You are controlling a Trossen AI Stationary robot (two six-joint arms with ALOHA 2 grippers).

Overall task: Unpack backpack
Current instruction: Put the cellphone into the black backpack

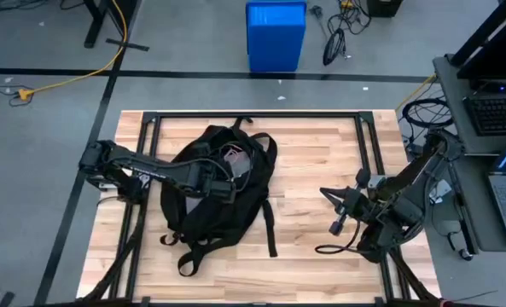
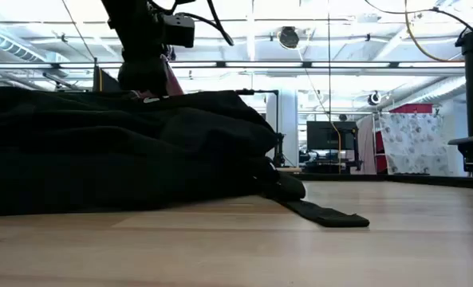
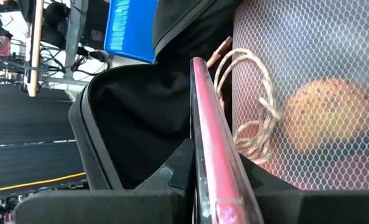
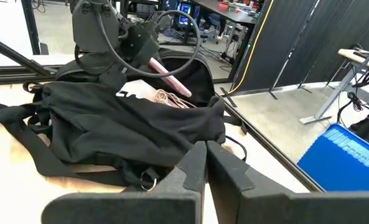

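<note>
High view: the backpack point(image 1: 214, 192) lies flat on the wooden desk point(image 1: 312, 162), left of centre, with its straps trailing toward the near edge.
Backpack opening: the top flap is pulled back, and a pale mesh pocket shows inside it.
Left end effector point(image 1: 232, 175): reached in over the backpack's open top, clenched on a flat pink item point(image 3: 216, 162) that stands up out of the opening.
Pink item: seen edge-on in the left wrist view, slim and glossy; what it is cannot be told.
Mesh pocket point(image 3: 321, 56): just beside the pink item, with a coil of pale cord point(image 3: 249, 102) and a round orange thing point(image 3: 330, 112) behind the netting.
Right end effector point(image 1: 336, 209): hangs over bare desk on the right side, well apart from the backpack, fingers drawn together with nothing between them.
Right wrist view: the backpack point(image 4: 128, 130) shows as a rumpled black heap with white lettering near the top, the pink item point(image 4: 168, 78) slanting up from it under the left arm.
Low view: the backpack point(image 2: 116, 151) fills the left half, and one strap point(image 2: 324, 214) lies flat on the desk to its right.
Floor beyond the desk: a blue bin point(image 1: 276, 36) stands past the far edge.
</note>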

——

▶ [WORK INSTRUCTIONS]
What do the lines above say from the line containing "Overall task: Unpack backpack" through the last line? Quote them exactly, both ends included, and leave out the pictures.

▶ [RESULT OF THE EXERCISE]
Overall task: Unpack backpack
Current instruction: Put the cellphone into the black backpack


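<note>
High view: the backpack point(image 1: 214, 192) lies flat on the wooden desk point(image 1: 312, 162), left of centre, with its straps trailing toward the near edge.
Backpack opening: the top flap is pulled back, and a pale mesh pocket shows inside it.
Left end effector point(image 1: 232, 175): reached in over the backpack's open top, clenched on a flat pink item point(image 3: 216, 162) that stands up out of the opening.
Pink item: seen edge-on in the left wrist view, slim and glossy; what it is cannot be told.
Mesh pocket point(image 3: 321, 56): just beside the pink item, with a coil of pale cord point(image 3: 249, 102) and a round orange thing point(image 3: 330, 112) behind the netting.
Right end effector point(image 1: 336, 209): hangs over bare desk on the right side, well apart from the backpack, fingers drawn together with nothing between them.
Right wrist view: the backpack point(image 4: 128, 130) shows as a rumpled black heap with white lettering near the top, the pink item point(image 4: 168, 78) slanting up from it under the left arm.
Low view: the backpack point(image 2: 116, 151) fills the left half, and one strap point(image 2: 324, 214) lies flat on the desk to its right.
Floor beyond the desk: a blue bin point(image 1: 276, 36) stands past the far edge.
</note>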

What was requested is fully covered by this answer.